At the end of this rigorous, warm, lucid essay, the function of the Anthology of Black Humor in André Breton's contemporary work, and its current chances, is specified. But before coming to this, let us note the new light it brings to the notion of author. If the "humoristic pleasure" resides in such a "mysterious" exchange, it is through dissociation, not immediate empathy, that it implies between reader and author. The "exchange" is rather of the order of disidentification, the reader alone having the pleasure premium. The extreme example is that of Jean-Pierre Brisset, of this "humor all of reception" (Breton) to which his reading invites, foreign to the work but necessarily entrained by taking it seriously.

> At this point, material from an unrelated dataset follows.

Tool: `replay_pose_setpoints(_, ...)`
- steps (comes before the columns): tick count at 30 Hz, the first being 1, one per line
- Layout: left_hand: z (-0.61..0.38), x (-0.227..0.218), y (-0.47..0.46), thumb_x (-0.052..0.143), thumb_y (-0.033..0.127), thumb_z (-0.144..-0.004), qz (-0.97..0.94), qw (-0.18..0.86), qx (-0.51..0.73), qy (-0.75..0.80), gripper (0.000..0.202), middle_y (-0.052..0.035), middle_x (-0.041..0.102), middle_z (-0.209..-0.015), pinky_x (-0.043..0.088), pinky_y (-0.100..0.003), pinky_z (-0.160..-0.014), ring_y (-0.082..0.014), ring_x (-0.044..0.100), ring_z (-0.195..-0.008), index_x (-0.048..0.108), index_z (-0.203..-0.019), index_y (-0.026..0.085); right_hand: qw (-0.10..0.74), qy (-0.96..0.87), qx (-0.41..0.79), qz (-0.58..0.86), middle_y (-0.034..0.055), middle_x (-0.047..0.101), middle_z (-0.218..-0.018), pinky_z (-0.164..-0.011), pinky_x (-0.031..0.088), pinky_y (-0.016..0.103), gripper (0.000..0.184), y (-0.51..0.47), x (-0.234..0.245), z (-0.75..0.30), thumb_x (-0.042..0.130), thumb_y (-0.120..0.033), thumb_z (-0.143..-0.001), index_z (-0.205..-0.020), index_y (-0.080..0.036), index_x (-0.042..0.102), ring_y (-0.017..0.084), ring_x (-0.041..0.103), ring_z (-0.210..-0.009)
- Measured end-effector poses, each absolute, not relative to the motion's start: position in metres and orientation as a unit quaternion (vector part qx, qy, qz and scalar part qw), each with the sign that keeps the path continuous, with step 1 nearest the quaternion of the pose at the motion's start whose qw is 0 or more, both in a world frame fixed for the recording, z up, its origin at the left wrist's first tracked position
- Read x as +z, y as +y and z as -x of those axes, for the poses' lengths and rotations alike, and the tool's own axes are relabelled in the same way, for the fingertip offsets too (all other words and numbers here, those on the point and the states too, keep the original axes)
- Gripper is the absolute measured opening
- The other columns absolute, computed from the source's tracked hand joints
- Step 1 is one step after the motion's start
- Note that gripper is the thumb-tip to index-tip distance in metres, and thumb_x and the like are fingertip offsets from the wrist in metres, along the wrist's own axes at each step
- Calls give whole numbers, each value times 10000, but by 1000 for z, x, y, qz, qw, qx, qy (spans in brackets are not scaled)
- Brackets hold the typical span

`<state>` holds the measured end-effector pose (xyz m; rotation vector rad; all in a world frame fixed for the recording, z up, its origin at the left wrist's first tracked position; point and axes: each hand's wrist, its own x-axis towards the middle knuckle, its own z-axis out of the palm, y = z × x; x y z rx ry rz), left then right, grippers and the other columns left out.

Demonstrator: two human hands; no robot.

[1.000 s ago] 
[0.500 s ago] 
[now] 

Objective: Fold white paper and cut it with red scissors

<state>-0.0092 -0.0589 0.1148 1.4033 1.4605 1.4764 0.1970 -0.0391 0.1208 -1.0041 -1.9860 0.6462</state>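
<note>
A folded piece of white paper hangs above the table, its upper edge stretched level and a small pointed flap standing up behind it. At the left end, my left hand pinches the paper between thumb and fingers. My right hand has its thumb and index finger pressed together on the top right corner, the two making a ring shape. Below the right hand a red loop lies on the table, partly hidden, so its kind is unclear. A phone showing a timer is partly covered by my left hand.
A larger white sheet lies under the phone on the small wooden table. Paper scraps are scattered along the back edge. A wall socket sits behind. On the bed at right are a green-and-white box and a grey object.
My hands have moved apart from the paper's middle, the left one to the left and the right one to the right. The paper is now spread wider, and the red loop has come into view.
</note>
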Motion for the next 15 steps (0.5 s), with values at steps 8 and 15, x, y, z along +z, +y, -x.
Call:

From this second state of humor, one could find, coming then to the chances of the work, an example in the use made by Breton of totalitarian regimes, reduced to supporting the theorization of humor, supported by the denunciation of this "stereotyped aspect (of the superego) of which the fascist and the Stalinist will participate to the same degree." And one understands from then on, in this attention to circumstance, which makes humor a response to planned Evil, that it is nothing less than innocuous or outdated, as Raymond Queneau claimed (falsely naive?) in 1945. One also grasps that it thus reinvests a sacred, without succumbing to the hermetic temptation that Arcane 17 would make one fear. Its "violence of transgression, writes Christophe Graulle, (makes it) a heretical thought." It brings André Breton closer to Georges Bataille, of whom, in the article cited above, Annie Le Brun recalled the opinion according to which "in matters of tearing man away from himself, there is surrealism or nothing." Thus this quest for a literary and existential ancestry seems one of André Breton's surest titles to posterity.